## Exercise objective
From the very first line of the data to the line containing "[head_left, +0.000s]", retype everything exactly, leaving the pictures behind.

## Data in this exercise
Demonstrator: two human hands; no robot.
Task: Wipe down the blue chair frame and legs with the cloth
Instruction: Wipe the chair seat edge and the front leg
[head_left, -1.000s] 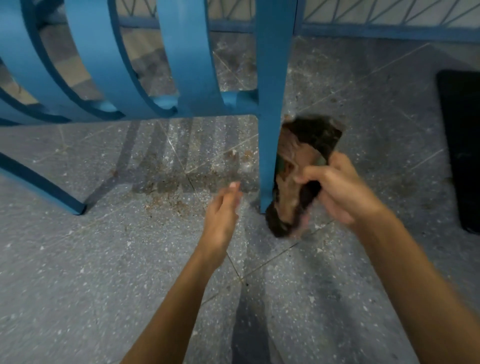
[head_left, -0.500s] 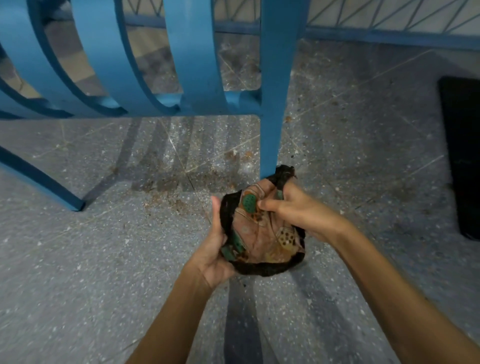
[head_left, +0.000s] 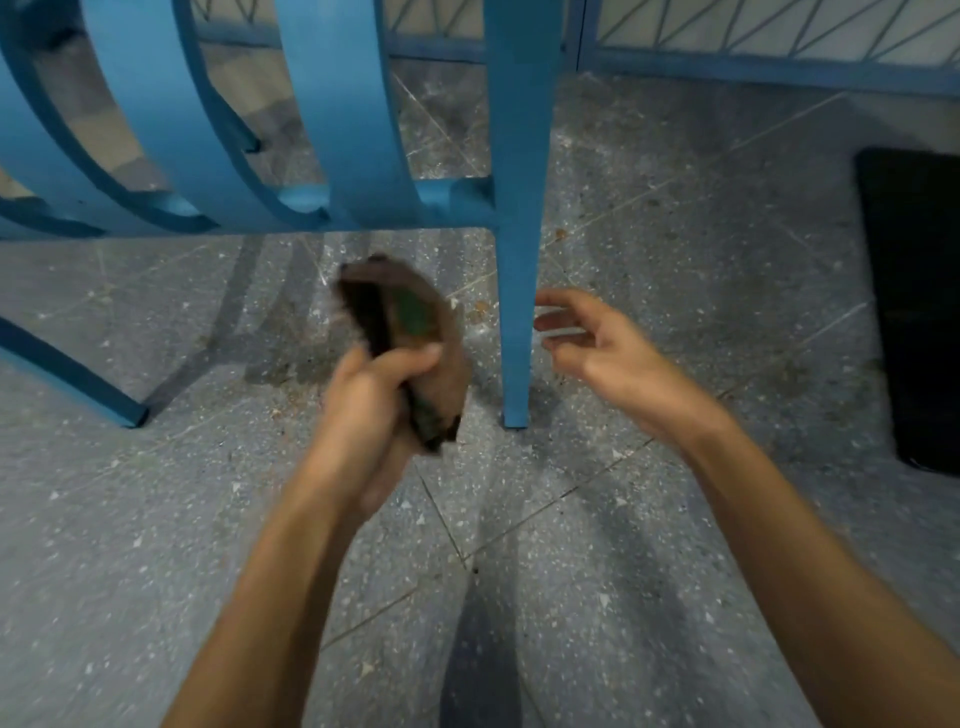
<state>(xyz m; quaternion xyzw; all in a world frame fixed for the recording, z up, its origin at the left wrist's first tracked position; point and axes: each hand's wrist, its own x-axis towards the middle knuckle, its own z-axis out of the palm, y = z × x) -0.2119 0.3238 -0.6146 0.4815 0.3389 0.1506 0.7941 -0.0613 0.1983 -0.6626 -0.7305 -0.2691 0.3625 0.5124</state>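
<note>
Now the left hand (head_left: 369, 400) grips the cloth (head_left: 410, 343) left of the chair leg (head_left: 514, 291); the right hand (head_left: 597, 348), fingers spread and empty, sits just right of it. Bunched cloth may skip the leg's far side.

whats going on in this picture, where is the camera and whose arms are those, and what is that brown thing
The camera is worn on a person's head and looks down, so the two bare arms are that person's own. There is no machine. The left hand grips a bunched brown cloth with green patches; it is blurred. The right hand is open and empty, its fingers close beside the straight blue chair leg. That leg belongs to a blue chair frame with curved slats, standing on a speckled grey floor. There are brown crumbs of dirt on the floor near the leg. A dark mat lies at the right edge.
</note>
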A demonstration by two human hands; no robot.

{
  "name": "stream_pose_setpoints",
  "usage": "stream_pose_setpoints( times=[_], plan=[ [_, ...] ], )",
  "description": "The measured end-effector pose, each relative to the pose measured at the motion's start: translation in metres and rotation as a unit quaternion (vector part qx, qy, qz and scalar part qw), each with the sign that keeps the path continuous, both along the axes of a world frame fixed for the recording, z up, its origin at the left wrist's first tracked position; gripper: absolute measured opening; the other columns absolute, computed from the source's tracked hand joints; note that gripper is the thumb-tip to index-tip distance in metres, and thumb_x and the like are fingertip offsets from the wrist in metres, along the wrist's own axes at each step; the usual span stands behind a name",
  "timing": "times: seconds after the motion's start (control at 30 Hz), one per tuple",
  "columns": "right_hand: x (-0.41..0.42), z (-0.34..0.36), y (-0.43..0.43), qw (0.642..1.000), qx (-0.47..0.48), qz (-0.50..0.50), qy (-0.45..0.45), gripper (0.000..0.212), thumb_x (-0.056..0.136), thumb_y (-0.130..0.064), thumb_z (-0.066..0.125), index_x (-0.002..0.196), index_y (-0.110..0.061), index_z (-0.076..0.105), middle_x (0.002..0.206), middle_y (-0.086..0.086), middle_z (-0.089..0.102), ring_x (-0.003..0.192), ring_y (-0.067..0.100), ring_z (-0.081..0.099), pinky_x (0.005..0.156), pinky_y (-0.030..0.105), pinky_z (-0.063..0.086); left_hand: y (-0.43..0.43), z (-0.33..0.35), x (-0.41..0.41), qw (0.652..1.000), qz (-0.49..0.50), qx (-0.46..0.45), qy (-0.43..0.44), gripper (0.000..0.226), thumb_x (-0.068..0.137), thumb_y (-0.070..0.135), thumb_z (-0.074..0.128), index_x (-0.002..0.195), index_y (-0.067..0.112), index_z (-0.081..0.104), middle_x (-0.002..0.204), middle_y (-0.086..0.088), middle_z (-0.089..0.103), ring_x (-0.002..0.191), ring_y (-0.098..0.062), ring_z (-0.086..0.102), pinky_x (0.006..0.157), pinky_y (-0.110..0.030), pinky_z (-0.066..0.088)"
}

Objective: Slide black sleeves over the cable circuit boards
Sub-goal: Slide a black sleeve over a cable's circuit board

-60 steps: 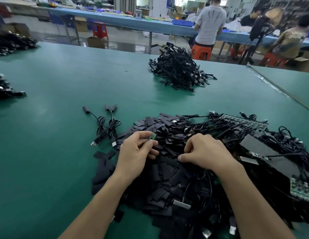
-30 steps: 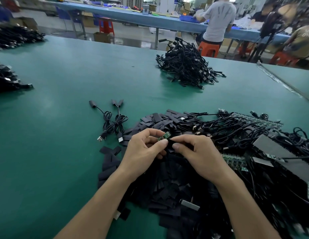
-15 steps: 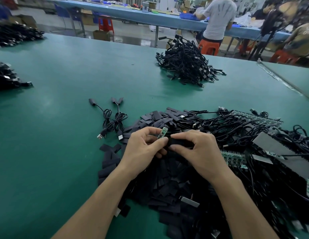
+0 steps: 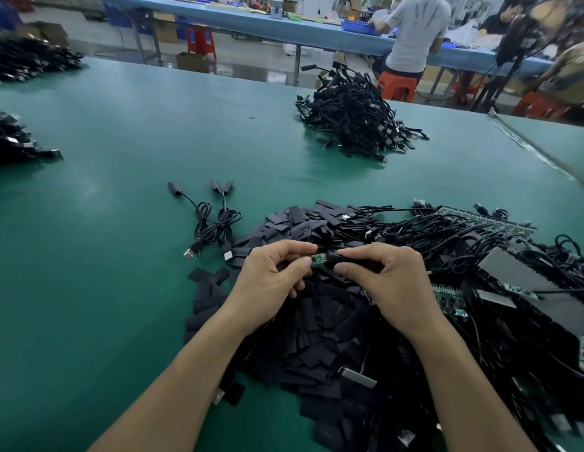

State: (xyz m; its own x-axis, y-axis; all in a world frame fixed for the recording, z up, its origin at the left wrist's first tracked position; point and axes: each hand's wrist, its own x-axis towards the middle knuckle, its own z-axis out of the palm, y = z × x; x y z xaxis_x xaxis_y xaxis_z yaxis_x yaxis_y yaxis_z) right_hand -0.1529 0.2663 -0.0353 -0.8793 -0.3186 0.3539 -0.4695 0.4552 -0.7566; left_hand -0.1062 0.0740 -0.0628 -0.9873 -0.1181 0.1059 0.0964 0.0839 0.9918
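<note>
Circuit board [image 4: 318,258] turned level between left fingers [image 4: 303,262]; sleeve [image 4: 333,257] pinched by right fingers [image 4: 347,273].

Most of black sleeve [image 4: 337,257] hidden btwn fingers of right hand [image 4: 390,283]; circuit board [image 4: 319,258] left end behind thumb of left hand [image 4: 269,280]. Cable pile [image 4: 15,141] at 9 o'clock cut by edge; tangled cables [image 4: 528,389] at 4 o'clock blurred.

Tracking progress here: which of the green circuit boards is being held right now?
The small board pinched in the left hand, facing the black sleeve in the right hand; the other boards lie among the cables at right.
</note>
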Motion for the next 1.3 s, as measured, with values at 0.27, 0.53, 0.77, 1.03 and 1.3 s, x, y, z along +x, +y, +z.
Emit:
stream_pose_setpoints(
  times=[0.27, 0.53, 0.77, 1.03, 1.3],
  plan=[
    [-0.0024, -0.0006, 0.0038, 1.0, -0.006, 0.009, -0.018, 0.019, 0.074, -0.019, 0.085, 0.092, -0.024, 0.08, 0.084, -0.013, 0.074, 0.08, -0.001, 0.069, 0.074, 0.014, 0.051, -0.0005, 0.0004, 0.0, 1.0, 0.002, 0.024, -0.004, 0.012, 0.096, 0.004, 0.061, 0.095, 0.014, 0.068, 0.069, 0.004, 0.069, 0.056, -0.006, 0.057, 0.051, -0.016, 0.046],
    [-0.0022, -0.0005, 0.0046, 0.999, 0.012, 0.027, -0.029, 0.026, 0.074, -0.02, 0.085, 0.099, -0.026, 0.078, 0.089, -0.016, 0.073, 0.086, -0.001, 0.068, 0.079, 0.017, 0.053, 0.0, 0.002, 0.0004, 1.0, -0.004, 0.015, -0.006, 0.014, 0.096, 0.006, 0.062, 0.094, 0.017, 0.071, 0.069, 0.005, 0.07, 0.056, -0.004, 0.058, 0.051, -0.015, 0.046],
    [-0.0029, -0.0028, 0.0055, 0.999, 0.024, 0.035, -0.025, 0.028, 0.076, -0.025, 0.085, 0.101, -0.033, 0.077, 0.09, -0.018, 0.071, 0.09, -0.001, 0.066, 0.078, 0.013, 0.049, 0.0005, 0.0022, 0.0013, 1.0, 0.001, 0.002, -0.008, 0.016, 0.095, 0.006, 0.064, 0.092, 0.018, 0.073, 0.066, 0.006, 0.069, 0.054, -0.004, 0.057, 0.05, -0.016, 0.046],
    [-0.0023, -0.0023, 0.0045, 0.997, -0.012, 0.046, -0.055, 0.025, 0.073, -0.017, 0.086, 0.093, -0.032, 0.078, 0.086, -0.018, 0.073, 0.082, 0.002, 0.069, 0.073, 0.012, 0.049, 0.0009, 0.0039, 0.0019, 1.0, -0.007, 0.003, -0.01, 0.017, 0.095, 0.005, 0.062, 0.092, 0.019, 0.073, 0.066, 0.006, 0.069, 0.054, -0.003, 0.056, 0.049, -0.016, 0.045],
    [-0.0022, -0.0017, 0.0052, 0.998, -0.002, 0.035, -0.045, 0.028, 0.073, -0.018, 0.086, 0.097, -0.03, 0.078, 0.088, -0.014, 0.072, 0.086, 0.002, 0.068, 0.079, 0.019, 0.052, 0.0009, 0.0034, 0.0023, 1.0, -0.018, 0.007, -0.014, 0.017, 0.095, 0.004, 0.064, 0.092, 0.018, 0.073, 0.067, 0.004, 0.07, 0.053, -0.004, 0.057, 0.049, -0.016, 0.046]
  ],
)
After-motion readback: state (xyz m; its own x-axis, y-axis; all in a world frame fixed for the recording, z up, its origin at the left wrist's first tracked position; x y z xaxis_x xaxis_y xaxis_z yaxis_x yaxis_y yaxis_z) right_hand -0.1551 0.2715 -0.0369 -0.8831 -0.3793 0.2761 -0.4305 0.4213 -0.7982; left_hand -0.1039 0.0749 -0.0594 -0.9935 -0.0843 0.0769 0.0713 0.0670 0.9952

## Response for this exercise
Demonstrator: two human hands; no robot.
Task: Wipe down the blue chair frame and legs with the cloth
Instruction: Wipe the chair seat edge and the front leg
[head_left, -1.000s] 
[head_left, -0.500s] 
[head_left, +0.000s] 

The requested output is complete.